TASK DESCRIPTION :: When you reach the listing, restate it word for word, leaving nothing out.
____
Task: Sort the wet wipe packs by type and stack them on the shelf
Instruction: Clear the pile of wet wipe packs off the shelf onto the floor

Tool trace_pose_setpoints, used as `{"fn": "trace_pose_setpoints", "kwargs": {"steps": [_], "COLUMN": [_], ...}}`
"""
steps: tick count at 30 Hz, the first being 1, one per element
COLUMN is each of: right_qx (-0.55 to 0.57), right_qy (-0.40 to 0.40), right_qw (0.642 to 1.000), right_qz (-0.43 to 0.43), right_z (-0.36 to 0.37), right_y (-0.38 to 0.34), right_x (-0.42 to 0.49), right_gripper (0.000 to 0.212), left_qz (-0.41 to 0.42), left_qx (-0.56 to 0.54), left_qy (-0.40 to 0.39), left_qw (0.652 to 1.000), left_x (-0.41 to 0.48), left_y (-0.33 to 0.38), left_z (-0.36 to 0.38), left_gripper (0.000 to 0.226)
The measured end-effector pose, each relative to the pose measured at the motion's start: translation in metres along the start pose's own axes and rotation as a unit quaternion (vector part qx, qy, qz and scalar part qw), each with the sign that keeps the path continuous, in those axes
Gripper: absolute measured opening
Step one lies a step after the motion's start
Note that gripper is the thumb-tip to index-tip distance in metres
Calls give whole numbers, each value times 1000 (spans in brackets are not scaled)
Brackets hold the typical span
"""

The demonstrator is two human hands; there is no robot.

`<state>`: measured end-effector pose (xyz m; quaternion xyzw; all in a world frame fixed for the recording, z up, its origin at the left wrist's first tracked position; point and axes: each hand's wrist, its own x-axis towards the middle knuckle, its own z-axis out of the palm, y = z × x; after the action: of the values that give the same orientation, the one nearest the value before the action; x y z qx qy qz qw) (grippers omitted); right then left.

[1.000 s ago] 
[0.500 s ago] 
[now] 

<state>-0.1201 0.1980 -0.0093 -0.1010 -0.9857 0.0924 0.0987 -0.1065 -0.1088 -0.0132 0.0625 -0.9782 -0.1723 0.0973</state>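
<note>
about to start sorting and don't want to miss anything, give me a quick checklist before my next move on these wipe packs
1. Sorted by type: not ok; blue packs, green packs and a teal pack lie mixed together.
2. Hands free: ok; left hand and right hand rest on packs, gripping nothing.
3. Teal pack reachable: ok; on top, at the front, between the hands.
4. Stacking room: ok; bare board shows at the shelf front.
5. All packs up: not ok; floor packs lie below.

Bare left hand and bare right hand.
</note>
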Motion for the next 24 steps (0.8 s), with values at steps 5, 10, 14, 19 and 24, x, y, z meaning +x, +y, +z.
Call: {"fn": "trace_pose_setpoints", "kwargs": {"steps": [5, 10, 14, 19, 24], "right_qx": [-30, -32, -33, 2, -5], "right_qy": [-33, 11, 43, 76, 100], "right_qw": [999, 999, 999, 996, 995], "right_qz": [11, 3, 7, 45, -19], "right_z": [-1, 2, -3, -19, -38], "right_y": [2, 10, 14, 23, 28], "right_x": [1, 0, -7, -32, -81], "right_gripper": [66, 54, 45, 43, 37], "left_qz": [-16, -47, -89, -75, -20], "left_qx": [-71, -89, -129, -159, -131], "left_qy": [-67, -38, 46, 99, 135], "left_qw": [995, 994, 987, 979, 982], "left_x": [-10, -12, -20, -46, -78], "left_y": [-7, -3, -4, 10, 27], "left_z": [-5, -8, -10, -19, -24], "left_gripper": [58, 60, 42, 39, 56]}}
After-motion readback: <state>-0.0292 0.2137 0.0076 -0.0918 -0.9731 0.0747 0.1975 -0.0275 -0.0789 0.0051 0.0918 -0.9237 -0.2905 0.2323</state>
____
THE ANSWER ::
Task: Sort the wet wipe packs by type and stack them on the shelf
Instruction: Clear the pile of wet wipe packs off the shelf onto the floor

Tool trace_pose_setpoints, used as `{"fn": "trace_pose_setpoints", "kwargs": {"steps": [_], "COLUMN": [_], ...}}`
"""
steps: tick count at 30 Hz, the first being 1, one per element
COLUMN is each of: right_qx (-0.55 to 0.57), right_qy (-0.40 to 0.40), right_qw (0.642 to 1.000), right_qz (-0.43 to 0.43), right_z (-0.36 to 0.37), right_y (-0.38 to 0.34), right_x (-0.42 to 0.49), right_gripper (0.000 to 0.212), left_qz (-0.41 to 0.42), left_qx (-0.56 to 0.54), left_qy (-0.40 to 0.39), left_qw (0.652 to 1.000), left_x (-0.41 to 0.48), left_y (-0.33 to 0.38), left_z (-0.36 to 0.38), left_gripper (0.000 to 0.226)
The measured end-effector pose, each relative to the pose measured at the motion's start: translation in metres along the start pose's own axes and rotation as a unit quaternion (vector part qx, qy, qz and scalar part qw), each with the sign that keeps the path continuous, in those axes
Gripper: absolute measured opening
Step one lies a step after the motion's start
Note that gripper is the thumb-tip to index-tip distance in metres
Calls give whole numbers, each value times 1000 (spans in brackets are not scaled)
Brackets hold the typical span
"""

The demonstrator is two human hands; there is no robot.

`<state>`: measured end-effector pose (xyz m; quaternion xyzw; all in a world frame fixed for the recording, z up, its origin at the left wrist's first tracked position; point and axes: each hand's wrist, its own x-axis towards the middle knuckle, its own z-axis out of the palm, y = z × x; after the action: of the values that give the same orientation, the one nearest the value before the action; x y z qx qy qz qw) (grippers omitted); right then left.

[1.000 s ago] 
[0.500 s ago] 
[now] 

<state>-0.1201 0.1980 -0.0093 -0.1010 -0.9857 0.0924 0.0987 -0.1065 -0.1088 -0.0132 0.0625 -0.9782 -0.1723 0.0973</state>
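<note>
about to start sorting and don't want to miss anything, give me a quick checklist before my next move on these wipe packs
1. Sorted by type: not ok; blue packs, green packs and a teal pack lie mixed together.
2. Hands free: ok; left hand and right hand rest on packs, gripping nothing.
3. Teal pack reachable: ok; on top, at the front, between the hands.
4. Stacking room: ok; bare board shows at the shelf front.
5. All packs up: not ok; floor packs lie below.

Bare left hand and bare right hand.
</note>
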Motion for the next 24 steps (0.8 s), with values at steps 5, 10, 14, 19 and 24, x, y, z meaning +x, +y, +z.
Call: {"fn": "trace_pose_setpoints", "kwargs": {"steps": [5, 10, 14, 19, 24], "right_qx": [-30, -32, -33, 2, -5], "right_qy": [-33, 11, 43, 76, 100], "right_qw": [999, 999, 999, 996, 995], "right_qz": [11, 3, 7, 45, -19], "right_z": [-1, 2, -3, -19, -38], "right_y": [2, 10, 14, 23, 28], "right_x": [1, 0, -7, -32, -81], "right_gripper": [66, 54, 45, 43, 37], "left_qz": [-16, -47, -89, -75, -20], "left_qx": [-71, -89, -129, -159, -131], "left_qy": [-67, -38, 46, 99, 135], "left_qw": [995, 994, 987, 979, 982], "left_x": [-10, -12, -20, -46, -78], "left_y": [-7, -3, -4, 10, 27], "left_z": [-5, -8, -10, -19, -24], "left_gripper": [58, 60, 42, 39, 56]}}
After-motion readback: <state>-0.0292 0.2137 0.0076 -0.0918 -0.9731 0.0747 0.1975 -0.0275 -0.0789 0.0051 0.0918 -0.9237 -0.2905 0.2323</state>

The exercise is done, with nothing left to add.